Vicki Brick

Personal information
- Born: July 30, 1981 Towson, Maryland, U.S.
- Died: April 7, 2025 (aged 43)
- Listed height: 5 ft 7 in (1.70 m)

Career information
- High school: McDonogh
- College: Maryland (2000–2004)
- Position: Guard

Career history
- 2006: Sydney Uni Flames

= Vicki Brick =

Filipino-American basketball player (1981–2025)

Victoria Lynne Brick-Zupancic (July 30, 1981 – April 4, 2025) was a Filipino American basketball player and businesswoman.

==Early life and education==
Victoria Lynne Brick was born on July 1981 in Towson, Maryland to Lynne and Victor Brick.
Brick was a student at the University of Maryland and is a bachelor's degree holder in kinesiology and communications.

==Career==
Brick played for McDonogh School's basketball team. She later suited up for the Maryland Terrapins women's basketball team at the American National Collegiate Athletic Association (NCAA) from 2000 to 2004. She was team captain of the Terps in her senior year, leading them to the NCAA second round. She was named part of the All-ACC Academic Team in all four years.

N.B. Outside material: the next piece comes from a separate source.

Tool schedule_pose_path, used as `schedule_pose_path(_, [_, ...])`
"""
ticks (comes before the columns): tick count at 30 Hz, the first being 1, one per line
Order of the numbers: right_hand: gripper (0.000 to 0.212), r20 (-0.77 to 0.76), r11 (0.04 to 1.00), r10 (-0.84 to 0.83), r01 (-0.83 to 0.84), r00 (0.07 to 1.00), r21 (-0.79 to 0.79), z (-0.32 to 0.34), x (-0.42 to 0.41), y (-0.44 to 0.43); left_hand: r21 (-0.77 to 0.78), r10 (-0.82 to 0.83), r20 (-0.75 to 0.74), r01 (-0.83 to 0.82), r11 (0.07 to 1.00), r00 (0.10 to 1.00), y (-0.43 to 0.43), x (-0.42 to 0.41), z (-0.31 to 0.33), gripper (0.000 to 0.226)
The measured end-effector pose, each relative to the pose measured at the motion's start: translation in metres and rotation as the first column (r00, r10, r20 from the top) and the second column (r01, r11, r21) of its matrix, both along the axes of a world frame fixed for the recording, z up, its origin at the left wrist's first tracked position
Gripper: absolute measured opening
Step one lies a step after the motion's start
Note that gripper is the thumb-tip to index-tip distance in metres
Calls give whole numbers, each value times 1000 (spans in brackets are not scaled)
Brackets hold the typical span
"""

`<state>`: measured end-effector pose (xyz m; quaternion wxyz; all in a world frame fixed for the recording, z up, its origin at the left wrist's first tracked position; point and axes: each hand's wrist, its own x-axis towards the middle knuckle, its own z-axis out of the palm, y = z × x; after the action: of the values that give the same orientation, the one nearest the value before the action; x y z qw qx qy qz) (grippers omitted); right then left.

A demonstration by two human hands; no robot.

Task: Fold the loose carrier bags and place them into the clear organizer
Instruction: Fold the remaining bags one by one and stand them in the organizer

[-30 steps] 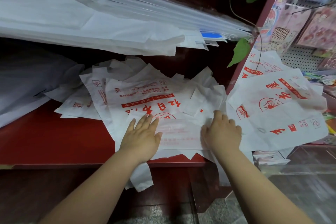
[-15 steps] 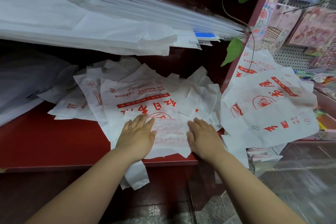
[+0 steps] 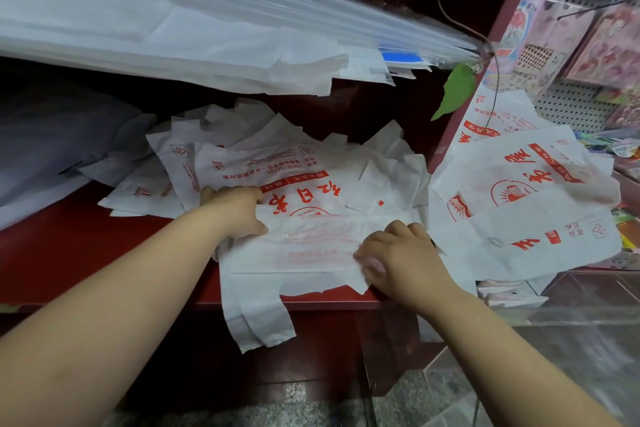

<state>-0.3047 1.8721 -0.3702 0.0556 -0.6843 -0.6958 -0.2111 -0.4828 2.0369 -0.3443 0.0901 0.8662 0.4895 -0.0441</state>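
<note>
Head view: the bag (image 3: 311,250), thin crinkly white plastic printed red, lies folded at the front edge of the shelf (image 3: 69,253). The left hand (image 3: 235,211) and right hand (image 3: 401,253) grip its ends, fingers curled.

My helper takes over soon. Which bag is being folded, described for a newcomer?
On the red shelf lies a pile of white bags printed in red. The folded bag is topmost at the front edge, held between the left hand and right hand; unlike its neighbours, its print shows only faintly through.
</note>
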Motion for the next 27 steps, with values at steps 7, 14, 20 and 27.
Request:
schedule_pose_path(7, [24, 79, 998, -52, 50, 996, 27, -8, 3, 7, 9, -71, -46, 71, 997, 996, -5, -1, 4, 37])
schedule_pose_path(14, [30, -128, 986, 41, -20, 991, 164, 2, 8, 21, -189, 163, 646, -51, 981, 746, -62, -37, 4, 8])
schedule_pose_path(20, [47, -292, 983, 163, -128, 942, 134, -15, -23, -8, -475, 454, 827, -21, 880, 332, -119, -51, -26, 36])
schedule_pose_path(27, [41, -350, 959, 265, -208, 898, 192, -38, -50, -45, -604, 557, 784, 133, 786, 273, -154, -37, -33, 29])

She played at Australia for the Sydney Uni Flames in the Women's National Basketball League.

Brick under coach Fritz Gaston played for the Philippines women's national team which finished runners-up in the 2007 SEABA Championship for Women and won a bronze medal at the 2017 SEA Games. The national team has just been reorganized under the Samahang Basketbol ng Pilipinas after the country's two-year suspension from FIBA.

==Brick Bodies Fitness Services==
After retiring, Brick returned to the United States and began working at Brick Bodies Fitness Services; a fitness gym chain in the Baltimore started by her parents in 1985. She rose to a general manager role and in 2013 became vice president of Brick Bodies. In 2015, she succeeded her father as CEO.

Brick was named part of the 50 Women to Watch list by The Baltimore Sun in 2013 and was recognized as Top Executive in March 2015 by Smart CEO.

==Illness and death==
Brick died on April 7, 2025, three years after being diagnosed with ovarian cancer.

==Personal life==
Brick was married to Evan Zupancic with whom she had a daughter.